Problem statement: From the line containing "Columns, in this" down to the line containing "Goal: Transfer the", copy out the entries below exactly, both lines included, and nothing else; pictures do not belong in the copy.

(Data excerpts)

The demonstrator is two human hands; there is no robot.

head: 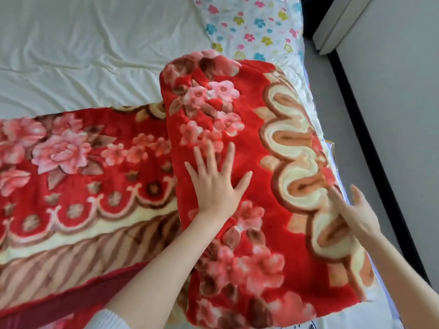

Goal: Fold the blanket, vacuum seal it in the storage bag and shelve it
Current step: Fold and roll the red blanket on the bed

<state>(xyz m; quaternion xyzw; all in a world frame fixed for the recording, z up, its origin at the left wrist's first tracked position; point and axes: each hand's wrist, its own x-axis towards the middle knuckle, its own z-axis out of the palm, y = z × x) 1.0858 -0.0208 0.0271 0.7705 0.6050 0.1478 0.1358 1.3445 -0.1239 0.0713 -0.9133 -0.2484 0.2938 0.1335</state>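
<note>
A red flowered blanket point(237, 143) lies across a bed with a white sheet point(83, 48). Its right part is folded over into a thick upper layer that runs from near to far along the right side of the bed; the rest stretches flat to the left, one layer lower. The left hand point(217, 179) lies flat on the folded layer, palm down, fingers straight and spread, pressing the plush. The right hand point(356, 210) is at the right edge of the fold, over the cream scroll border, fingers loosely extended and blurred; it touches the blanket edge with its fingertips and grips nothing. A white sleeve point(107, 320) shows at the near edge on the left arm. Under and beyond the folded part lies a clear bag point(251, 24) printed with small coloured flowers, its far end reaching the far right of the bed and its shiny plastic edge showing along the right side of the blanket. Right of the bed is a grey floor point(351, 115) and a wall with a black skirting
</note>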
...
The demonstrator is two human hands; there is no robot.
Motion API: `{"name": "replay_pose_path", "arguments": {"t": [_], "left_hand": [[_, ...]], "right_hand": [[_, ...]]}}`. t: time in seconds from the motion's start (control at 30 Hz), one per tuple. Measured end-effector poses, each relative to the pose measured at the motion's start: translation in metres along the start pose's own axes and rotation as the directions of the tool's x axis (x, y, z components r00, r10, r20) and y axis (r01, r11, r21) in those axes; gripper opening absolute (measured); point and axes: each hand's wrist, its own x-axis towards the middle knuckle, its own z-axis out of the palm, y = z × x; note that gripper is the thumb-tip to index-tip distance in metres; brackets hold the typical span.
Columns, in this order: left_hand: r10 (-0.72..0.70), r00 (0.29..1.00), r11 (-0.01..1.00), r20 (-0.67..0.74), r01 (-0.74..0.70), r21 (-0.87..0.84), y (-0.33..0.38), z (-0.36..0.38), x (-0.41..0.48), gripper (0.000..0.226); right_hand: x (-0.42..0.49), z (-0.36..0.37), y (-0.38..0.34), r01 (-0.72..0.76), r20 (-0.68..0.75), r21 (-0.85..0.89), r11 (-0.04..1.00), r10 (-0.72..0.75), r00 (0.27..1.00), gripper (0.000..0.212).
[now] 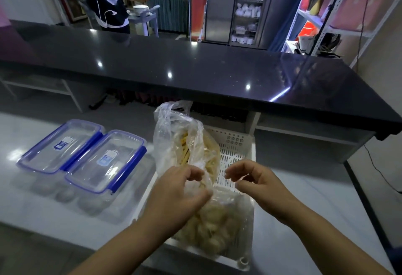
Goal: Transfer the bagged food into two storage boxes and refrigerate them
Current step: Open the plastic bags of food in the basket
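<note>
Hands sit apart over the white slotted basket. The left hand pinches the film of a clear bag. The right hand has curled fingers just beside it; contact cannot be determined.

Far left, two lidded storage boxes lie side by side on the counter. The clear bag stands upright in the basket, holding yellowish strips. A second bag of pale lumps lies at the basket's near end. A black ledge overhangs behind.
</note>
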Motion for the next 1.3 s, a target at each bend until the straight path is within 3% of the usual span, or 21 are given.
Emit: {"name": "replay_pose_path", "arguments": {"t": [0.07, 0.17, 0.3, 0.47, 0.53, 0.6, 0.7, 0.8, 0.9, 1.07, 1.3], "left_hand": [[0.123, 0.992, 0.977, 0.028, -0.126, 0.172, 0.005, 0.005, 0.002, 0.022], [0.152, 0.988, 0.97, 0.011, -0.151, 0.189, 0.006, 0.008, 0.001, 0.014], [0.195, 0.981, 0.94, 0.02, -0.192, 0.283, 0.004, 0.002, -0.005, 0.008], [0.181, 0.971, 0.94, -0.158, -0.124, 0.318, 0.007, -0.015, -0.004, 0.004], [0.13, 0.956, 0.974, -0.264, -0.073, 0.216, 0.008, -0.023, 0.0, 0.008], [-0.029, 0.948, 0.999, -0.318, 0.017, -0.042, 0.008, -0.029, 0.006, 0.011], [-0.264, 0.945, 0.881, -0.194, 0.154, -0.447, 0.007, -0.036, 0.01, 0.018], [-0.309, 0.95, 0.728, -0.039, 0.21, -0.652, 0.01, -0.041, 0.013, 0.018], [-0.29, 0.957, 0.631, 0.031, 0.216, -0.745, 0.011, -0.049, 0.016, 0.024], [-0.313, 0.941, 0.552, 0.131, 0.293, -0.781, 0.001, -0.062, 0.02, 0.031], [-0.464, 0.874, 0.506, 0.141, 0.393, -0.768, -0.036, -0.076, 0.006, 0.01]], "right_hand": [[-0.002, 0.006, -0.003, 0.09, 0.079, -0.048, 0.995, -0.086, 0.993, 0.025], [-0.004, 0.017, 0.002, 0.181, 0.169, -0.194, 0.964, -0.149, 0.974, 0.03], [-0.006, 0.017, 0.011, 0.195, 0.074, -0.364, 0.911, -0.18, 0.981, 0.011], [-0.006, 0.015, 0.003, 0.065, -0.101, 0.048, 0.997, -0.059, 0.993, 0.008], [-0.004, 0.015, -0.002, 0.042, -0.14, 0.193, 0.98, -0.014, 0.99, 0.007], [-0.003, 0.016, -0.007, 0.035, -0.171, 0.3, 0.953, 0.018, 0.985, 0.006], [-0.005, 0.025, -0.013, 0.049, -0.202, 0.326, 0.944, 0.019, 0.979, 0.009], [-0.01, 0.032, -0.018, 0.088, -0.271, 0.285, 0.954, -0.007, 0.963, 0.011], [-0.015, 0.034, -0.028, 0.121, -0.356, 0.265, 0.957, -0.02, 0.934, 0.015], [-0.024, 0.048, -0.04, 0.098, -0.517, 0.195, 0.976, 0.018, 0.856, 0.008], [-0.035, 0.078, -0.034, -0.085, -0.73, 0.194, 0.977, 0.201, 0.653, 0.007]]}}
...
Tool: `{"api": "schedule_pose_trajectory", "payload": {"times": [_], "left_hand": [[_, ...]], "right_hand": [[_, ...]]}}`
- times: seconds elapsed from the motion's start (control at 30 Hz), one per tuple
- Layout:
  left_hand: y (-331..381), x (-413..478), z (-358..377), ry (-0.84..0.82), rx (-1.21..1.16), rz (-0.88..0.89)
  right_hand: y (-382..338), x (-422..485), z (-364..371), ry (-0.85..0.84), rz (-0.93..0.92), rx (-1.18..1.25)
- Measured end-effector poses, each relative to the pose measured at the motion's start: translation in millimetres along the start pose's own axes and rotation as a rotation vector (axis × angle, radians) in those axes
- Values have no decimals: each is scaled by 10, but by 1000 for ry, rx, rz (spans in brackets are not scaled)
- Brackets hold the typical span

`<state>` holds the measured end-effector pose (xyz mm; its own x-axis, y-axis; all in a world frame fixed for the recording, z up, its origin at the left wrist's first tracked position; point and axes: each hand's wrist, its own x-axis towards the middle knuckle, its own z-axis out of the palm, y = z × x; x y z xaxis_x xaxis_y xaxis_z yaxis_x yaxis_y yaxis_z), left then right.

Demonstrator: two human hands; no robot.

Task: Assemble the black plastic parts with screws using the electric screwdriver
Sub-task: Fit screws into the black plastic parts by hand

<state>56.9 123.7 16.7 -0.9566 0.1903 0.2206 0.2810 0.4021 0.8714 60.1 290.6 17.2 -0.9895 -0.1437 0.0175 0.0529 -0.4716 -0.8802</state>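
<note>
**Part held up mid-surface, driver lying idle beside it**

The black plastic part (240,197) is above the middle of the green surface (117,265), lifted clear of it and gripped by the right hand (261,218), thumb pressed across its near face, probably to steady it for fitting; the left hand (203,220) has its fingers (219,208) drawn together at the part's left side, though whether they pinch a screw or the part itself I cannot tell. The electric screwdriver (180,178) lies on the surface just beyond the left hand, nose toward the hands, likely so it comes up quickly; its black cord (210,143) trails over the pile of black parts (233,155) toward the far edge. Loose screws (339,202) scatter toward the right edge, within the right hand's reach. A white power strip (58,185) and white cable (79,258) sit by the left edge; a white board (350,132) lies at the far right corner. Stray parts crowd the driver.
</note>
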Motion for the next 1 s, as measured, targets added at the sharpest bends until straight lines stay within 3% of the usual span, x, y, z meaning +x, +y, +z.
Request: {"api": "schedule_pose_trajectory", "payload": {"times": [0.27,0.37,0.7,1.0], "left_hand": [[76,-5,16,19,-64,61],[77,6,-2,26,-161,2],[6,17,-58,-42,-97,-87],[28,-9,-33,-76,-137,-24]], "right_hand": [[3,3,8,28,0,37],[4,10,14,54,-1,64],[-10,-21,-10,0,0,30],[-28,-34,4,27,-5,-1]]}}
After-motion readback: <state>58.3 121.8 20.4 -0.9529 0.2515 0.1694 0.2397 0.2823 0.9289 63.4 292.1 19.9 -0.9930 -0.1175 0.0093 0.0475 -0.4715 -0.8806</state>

Task answer:
Columns, in this order: left_hand: r10 (-0.72..0.70), r00 (0.29..1.00), r11 (-0.01..1.00), r20 (-0.67..0.74), r01 (-0.74..0.70), r21 (-0.87..0.84), y (-0.33..0.38), z (-0.36..0.38), x (-0.41..0.48), gripper (0.000..0.226); right_hand: x (-0.42..0.49), z (-0.36..0.37), y (-0.38..0.34), r01 (-0.72..0.76), r20 (-0.68..0.75), r21 (-0.85..0.89), r11 (-0.04..1.00), r10 (-0.72..0.75), r00 (0.27..1.00), gripper (0.000..0.212).
[now] 
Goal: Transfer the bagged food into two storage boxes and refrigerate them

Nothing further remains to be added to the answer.